→ **Exercise brief**: Begin at the top of the listing below. Write each line out exactly, ending with the line that holds "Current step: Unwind".
______________________________
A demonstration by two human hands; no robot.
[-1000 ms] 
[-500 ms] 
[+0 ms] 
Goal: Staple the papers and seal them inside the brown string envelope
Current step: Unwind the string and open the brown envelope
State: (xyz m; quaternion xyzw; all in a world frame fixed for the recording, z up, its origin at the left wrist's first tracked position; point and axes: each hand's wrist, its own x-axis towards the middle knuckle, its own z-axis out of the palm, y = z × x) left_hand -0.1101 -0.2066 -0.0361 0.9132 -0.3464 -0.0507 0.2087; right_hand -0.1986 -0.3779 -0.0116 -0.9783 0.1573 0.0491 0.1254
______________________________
→ **Exercise response**:
A demonstration by two human hands; no robot.
[-1000 ms] 
[-500 ms] 
[+0 ms] 
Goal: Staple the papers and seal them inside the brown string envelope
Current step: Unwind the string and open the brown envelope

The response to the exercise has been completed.